Once again, the Celtics led at halftime Tuesday night at the Garden, and once again they came out of the locker room in an offensive funk.
The second-half shooting woes that cost the Celtics the opener Saturday recurred in Game 2, costing them yet another potential win over the Knicks.
On the heels of scoring only 25 second-half points in their Game 1 loss, the Celtics managed just 23 points in the second half en route to an 87-71 loss.
Now down two games to none in this best-of-seven series, the Celtics know they need to figure out how to spark some life into their offense coming out of the half.
"I don't know what we're doing wrong in the third quarter," coach Doc Rivers said.
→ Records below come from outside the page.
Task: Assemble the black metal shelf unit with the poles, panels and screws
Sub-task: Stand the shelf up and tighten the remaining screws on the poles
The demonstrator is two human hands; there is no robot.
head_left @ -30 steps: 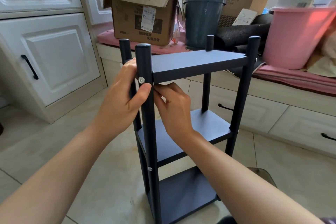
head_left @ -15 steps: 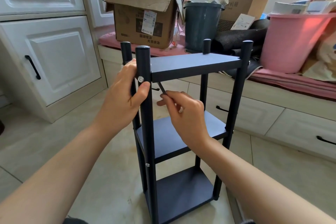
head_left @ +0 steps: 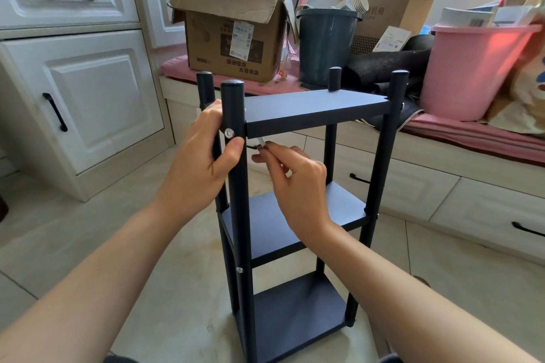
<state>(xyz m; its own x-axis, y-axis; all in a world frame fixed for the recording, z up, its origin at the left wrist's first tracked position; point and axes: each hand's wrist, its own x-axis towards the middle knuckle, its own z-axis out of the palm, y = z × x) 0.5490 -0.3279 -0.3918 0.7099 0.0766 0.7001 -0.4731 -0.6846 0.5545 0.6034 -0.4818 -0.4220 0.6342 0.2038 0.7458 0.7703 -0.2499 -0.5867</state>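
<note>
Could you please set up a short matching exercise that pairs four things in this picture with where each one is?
Things:
1. left hand
2. small metal hex key
3. round silver screw head
4. pink plastic bucket

Places:
A. on the pink-cushioned bench at the right
B. pinched in the right hand, just under the top black shelf panel
C. wrapped round the near black metal pole
D. set in the near pole, level with the top panel

Pairs: 1-C, 2-B, 3-D, 4-A
</note>
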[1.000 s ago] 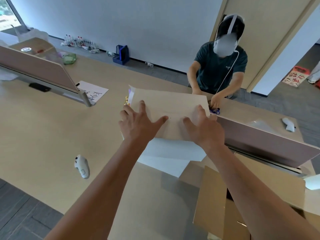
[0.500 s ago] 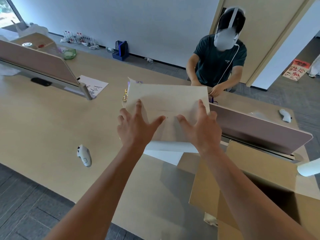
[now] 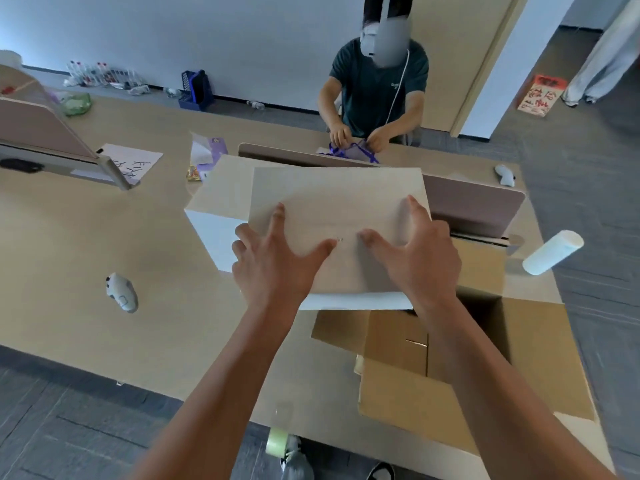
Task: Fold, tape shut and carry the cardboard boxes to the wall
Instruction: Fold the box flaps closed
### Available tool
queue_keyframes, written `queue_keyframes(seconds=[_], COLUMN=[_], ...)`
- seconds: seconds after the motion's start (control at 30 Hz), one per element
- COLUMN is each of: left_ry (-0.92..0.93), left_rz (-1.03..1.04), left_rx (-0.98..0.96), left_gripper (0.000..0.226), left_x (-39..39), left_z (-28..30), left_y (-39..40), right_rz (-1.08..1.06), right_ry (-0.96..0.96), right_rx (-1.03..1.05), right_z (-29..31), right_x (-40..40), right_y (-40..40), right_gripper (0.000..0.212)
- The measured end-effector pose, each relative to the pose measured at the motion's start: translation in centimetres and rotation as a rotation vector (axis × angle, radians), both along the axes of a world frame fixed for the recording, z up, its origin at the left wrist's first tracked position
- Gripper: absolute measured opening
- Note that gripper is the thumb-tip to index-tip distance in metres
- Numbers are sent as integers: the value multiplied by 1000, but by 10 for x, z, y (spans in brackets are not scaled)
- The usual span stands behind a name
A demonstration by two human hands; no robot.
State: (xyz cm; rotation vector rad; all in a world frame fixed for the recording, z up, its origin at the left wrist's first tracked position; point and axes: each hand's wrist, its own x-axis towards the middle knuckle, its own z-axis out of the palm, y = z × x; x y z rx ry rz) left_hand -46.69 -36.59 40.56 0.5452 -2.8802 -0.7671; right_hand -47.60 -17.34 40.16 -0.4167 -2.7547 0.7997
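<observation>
The pale, flat-topped cardboard box (image 3: 332,220) sits on the long tan worktop (image 3: 86,244), its near edge just above the mouth of the open brown cardboard box (image 3: 467,358) that stands at the worktop's near right corner; everything else I place from that pale box. Both hands lie on its top panel: the left hand (image 3: 277,265) is spread with fingers straight and thumb pointing inward, its outer fingers hanging over the panel's left edge; the right hand (image 3: 415,258) mirrors it, fingers splayed and pressing down. Neither grip closes round anything; the palms bear flat on the board, I judge to hold the folded flaps level so the seam stays shut for taping. The fold looks done, the taping not yet.

A roll of pale green tape (image 3: 277,441) shows below the worktop's near edge, nearer the person than the pale box; it would be the next thing wanted, and letting go to fetch it may let the flaps spring up.

Left of the pale box a white handheld controller (image 3: 121,292) lies on the worktop; right of it a white cylinder (image 3: 554,252) rests; beyond it a mauve desk divider (image 3: 474,206) runs, and past that a seated person in a dark green shirt (image 3: 377,84) works at something purple.
</observation>
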Motion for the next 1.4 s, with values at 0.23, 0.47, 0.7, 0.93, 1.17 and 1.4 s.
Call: queue_keyframes(seconds=[0.23,0.47,0.7,0.93,1.17,1.4], left_ry=[-71,-122,-227,-263,-304,-356], left_rz=[-169,-257,-259,-287,-325,-317], left_rx=[-3,-4,-3,31,74,85], left_gripper=[99,98,96,97,100,103], left_x=[23,35,28,27,26,26], left_z=[-10,-37,-69,-96,-106,-125], left_y=[123,188,203,200,209,210], right_rz=[-152,-226,-218,-249,-272,-260], right_ry=[-55,-151,-238,-313,-320,-353], right_rx=[-84,-175,-270,-241,-217,-222], right_z=[-16,-49,-79,-107,-117,-134], right_x=[54,83,85,77,78,80], right_y=[122,190,200,202,218,219], right_gripper=[96,97,94,93,90,91])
The Celtics led by six points at halftime after a well-balanced scoring assault in which seven players connected on 55.9 percent of their shots (19-for-34). It was an all-around feel-good half, and the players knew they had to keep it up in order to go home with the series tied at 1.
"During halftime, we said let's not play like we did last game," guard Avery Bradley said, "and we came out and we did the same thing. We're beating ourselves over our head. We definitely don't want to continue this trend of coming out in the second half and not playing hard."
Just how cold were the Celtics to start the second half Tuesday night?
They hit only one field goal -- a layup by Paul Pierce -- in the first 7:45 of the third quarter, and the Knicks took advantage. Behind nine points by Carmelo Anthony, the Knicks went on a 24-4 run to take a 66-52 lead with 4:15 left in the quarter.
"I just really didn't think we came out with the same mentality that we had in the first half, and I don't know why," Rivers said. "I need to find that out in the next two days."
The Celtics scored only 11 points and shot 4-for-18 in the third quarter, and that was the reason the Knicks turned their six-point halftime deficit into a 15-point lead.
After the Knicks grabbed the lead at 52-50, Rivers called timeout and lit into his team, screaming so emphatically that it looked as if he was trying to will life back into his team's suddenly static offense.
It didn't work. The Celtics' next field goal wasn't until Kevin Garnett hit an open jumper some four minutes later. By then, the Knicks' lead had grown to double digits, 66-54, and they never looked back.
"We had a chance to really come out and make a statement in the third quarter and we didn't do that," Pierce said. "We did the opposite."